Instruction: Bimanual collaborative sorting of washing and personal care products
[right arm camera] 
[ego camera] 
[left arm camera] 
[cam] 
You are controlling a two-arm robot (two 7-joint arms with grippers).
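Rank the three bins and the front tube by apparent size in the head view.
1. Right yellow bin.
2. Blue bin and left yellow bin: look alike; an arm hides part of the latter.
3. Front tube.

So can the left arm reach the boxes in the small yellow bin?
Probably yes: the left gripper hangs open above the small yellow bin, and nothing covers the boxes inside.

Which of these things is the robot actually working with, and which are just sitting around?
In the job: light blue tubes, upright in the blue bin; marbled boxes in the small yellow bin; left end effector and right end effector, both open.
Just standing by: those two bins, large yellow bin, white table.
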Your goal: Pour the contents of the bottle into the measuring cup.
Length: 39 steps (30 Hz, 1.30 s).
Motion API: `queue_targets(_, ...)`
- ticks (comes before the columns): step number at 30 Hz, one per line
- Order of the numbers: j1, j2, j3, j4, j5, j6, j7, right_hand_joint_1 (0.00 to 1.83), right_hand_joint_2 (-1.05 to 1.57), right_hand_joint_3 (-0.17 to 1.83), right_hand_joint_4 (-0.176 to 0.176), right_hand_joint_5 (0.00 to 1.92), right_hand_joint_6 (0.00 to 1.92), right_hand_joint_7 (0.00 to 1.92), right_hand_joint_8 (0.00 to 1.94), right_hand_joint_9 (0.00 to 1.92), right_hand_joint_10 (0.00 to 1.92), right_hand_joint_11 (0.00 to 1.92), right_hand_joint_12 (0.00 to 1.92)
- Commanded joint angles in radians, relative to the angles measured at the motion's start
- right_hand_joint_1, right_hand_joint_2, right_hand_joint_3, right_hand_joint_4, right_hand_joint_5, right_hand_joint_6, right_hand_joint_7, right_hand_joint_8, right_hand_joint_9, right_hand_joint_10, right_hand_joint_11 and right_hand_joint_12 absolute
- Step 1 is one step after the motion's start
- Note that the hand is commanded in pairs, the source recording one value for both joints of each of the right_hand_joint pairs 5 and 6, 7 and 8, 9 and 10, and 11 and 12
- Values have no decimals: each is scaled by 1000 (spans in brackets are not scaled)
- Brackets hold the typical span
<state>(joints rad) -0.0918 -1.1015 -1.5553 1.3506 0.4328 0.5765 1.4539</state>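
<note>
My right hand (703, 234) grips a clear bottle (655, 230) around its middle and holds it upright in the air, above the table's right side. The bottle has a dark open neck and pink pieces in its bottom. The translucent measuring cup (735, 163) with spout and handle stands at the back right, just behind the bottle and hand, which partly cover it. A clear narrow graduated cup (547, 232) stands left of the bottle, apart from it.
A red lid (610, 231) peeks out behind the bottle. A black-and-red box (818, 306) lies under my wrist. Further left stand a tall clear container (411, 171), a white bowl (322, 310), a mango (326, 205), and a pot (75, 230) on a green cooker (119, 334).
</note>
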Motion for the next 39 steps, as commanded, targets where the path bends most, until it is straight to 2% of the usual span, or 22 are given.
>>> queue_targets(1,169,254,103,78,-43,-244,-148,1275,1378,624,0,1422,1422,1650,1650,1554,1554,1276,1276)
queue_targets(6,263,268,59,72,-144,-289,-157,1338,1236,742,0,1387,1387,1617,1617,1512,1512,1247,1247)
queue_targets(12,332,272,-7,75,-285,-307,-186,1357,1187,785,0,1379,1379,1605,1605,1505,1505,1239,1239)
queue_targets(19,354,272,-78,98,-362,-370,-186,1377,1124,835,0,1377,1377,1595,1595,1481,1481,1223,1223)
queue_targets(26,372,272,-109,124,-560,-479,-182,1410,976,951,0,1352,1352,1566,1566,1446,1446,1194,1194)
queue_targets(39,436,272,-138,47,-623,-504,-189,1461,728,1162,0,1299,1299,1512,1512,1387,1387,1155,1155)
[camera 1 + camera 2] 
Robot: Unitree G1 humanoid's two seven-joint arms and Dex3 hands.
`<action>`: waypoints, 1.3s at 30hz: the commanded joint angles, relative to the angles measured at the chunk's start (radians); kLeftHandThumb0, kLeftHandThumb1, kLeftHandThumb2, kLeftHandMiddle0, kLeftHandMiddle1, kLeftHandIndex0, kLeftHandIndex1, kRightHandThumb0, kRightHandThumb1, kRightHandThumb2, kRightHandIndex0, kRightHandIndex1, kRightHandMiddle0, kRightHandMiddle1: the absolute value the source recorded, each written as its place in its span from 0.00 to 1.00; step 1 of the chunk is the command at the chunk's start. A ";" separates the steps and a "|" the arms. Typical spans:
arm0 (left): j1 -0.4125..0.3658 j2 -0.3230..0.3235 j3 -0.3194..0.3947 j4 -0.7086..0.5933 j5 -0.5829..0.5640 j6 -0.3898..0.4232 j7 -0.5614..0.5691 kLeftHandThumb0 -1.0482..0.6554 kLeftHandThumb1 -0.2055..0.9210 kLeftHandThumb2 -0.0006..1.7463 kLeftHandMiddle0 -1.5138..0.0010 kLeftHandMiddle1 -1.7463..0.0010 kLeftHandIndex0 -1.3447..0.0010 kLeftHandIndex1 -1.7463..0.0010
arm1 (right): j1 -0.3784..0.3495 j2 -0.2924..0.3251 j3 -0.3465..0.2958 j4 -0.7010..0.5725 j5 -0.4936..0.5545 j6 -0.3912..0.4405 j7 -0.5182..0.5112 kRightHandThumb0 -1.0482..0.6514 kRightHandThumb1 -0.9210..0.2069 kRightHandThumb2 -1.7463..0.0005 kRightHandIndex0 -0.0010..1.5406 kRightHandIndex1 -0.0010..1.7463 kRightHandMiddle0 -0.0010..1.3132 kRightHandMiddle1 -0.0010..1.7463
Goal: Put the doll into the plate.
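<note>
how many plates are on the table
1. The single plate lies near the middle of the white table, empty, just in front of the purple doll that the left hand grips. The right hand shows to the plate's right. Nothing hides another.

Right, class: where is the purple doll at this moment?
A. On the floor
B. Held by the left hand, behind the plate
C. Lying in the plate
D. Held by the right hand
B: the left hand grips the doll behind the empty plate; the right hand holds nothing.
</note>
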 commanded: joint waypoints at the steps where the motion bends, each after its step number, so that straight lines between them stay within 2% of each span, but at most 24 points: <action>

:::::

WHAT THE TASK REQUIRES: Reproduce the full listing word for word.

EXPECTED ANSWER:
Instruction: Bimanual collaborative sorting of washing and personal care products
[right arm camera] 
[ego camera] 
[left arm camera] 
[cam] 
You are controlling a two-arm robot (two 7-joint arms with grippers).
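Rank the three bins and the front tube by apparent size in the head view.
1. Right yellow bin.
2. Blue bin and left yellow bin: look alike; an arm hides part of the latter.
3. Front tube.

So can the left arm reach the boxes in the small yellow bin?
Probably yes: the left gripper hangs open above the small yellow bin, and nothing covers the boxes inside.

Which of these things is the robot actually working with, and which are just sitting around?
In the job: light blue tubes, upright in the blue bin; marbled boxes in the small yellow bin; left end effector and right end effector, both open.
Just standing by: those two bins, large yellow bin, white table.
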Your goal: Pour the contents of the bottle into the measuring cup.
Length: 39 steps (30 Hz, 1.30 s).
Motion API: `queue_targets(_, ...)`
- ticks (comes before the columns): step number at 30 Hz, one per line
- Order of the numbers: j1, j2, j3, j4, j5, j6, j7, right_hand_joint_1 (0.00 to 1.83), right_hand_joint_2 (-1.05 to 1.57), right_hand_joint_3 (-0.17 to 1.83), right_hand_joint_4 (-0.176 to 0.176), right_hand_joint_5 (0.00 to 1.92), right_hand_joint_6 (0.00 to 1.92), right_hand_joint_7 (0.00 to 1.92), right_hand_joint_8 (0.00 to 1.94), right_hand_joint_9 (0.00 to 1.92), right_hand_joint_10 (0.00 to 1.92), right_hand_joint_11 (0.00 to 1.92), right_hand_joint_12 (0.00 to 1.92)
- Commanded joint angles in radians, relative to the angles measured at the motion's start
- right_hand_joint_1, right_hand_joint_2, right_hand_joint_3, right_hand_joint_4, right_hand_joint_5, right_hand_joint_6, right_hand_joint_7, right_hand_joint_8, right_hand_joint_9, right_hand_joint_10, right_hand_joint_11 and right_hand_joint_12 absolute
- Step 1 is one step after the motion's start
- Note that the hand is commanded in pairs, the source recording one value for both joints of each of the right_hand_joint pairs 5 and 6, 7 and 8, 9 and 10, and 11 and 12
- Values have no decimals: each is scaled by 1000 (spans in brackets are not scaled)
- Brackets hold the typical span
<state>(joints rad) -0.0918 -1.1015 -1.5553 1.3506 0.4328 0.5765 1.4539</state>
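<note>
My right hand (703, 234) grips a clear bottle (655, 230) around its middle and holds it upright in the air, above the table's right side. The bottle has a dark open neck and pink pieces in its bottom. The translucent measuring cup (735, 163) with spout and handle stands at the back right, just behind the bottle and hand, which partly cover it. A clear narrow graduated cup (547, 232) stands left of the bottle, apart from it.
A red lid (610, 231) peeks out behind the bottle. A black-and-red box (818, 306) lies under my wrist. Further left stand a tall clear container (411, 171), a white bowl (322, 310), a mango (326, 205), and a pot (75, 230) on a green cooker (119, 334).
</note>
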Motion for the next 39 steps, as commanded, targets where the path bends most, until it is straight to 2% of the usual span, or 22 are given.
>>> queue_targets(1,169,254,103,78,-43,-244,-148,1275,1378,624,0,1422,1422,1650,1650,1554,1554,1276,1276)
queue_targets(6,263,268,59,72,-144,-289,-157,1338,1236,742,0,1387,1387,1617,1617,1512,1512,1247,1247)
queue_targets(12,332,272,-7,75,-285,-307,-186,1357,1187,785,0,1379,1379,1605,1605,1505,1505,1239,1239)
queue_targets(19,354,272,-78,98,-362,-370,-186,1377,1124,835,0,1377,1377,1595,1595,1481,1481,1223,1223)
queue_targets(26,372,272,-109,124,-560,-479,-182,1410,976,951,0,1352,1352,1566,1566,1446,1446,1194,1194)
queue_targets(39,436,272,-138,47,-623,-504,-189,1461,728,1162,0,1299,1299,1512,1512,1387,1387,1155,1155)
[camera 1 + camera 2] 
Robot: Unitree G1 humanoid's two seven-joint arms and Dex3 hands.
`<action>`: waypoints, 1.3s at 30hz: the commanded joint angles, relative to the angles measured at the chunk's start (radians); kLeftHandThumb0, kLeftHandThumb1, kLeftHandThumb2, kLeftHandMiddle0, kLeftHandMiddle1, kLeftHandIndex0, kLeftHandIndex1, kRightHandThumb0, kRightHandThumb1, kRightHandThumb2, kRightHandIndex0, kRightHandIndex1, kRightHandMiddle0, kRightHandMiddle1: the absolute value the source recorded, each written as its place in its span from 0.00 to 1.00; step 1 of the chunk is the command at the chunk's start. A ";" separates the steps and a "|" the arms. Typical spans:
arm0 (left): j1 -0.4125..0.3658 j2 -0.3230..0.3235 j3 -0.3194..0.3947 j4 -0.7086..0.5933 j5 -0.5829..0.5640 j6 -0.3898..0.4232 j7 -0.5614..0.5691 kLeftHandThumb0 -1.0482..0.6554 kLeftHandThumb1 -0.2055..0.9210 kLeftHandThumb2 -0.0006..1.7463 kLeftHandMiddle0 -1.5138..0.0010 kLeftHandMiddle1 -1.7463..0.0010 kLeftHandIndex0 -1.3447..0.0010 kLeftHandIndex1 -1.7463..0.0010
arm1 (right): j1 -0.3784..0.3495 j2 -0.2924..0.3251 j3 -0.3465..0.2958 j4 -0.7010..0.5725 j5 -0.4936..0.5545 j6 -0.3912..0.4405 j7 -0.5182..0.5112 kRightHandThumb0 -1.0482..0.6514 kRightHandThumb1 -0.9210..0.2069 kRightHandThumb2 -1.7463..0.0005 kRightHandIndex0 -0.0010..1.5406 kRightHandIndex1 -0.0010..1.7463 kRightHandMiddle0 -0.0010..1.3132 kRightHandMiddle1 -0.0010..1.7463
Goal: Put the doll into the plate.
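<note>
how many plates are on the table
1. The single plate lies near the middle of the white table, empty, just in front of the purple doll that the left hand grips. The right hand shows to the plate's right. Nothing hides another.

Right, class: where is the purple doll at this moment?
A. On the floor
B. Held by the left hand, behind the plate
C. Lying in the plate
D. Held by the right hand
B: the left hand grips the doll behind the empty plate; the right hand holds nothing.
</note>
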 commanded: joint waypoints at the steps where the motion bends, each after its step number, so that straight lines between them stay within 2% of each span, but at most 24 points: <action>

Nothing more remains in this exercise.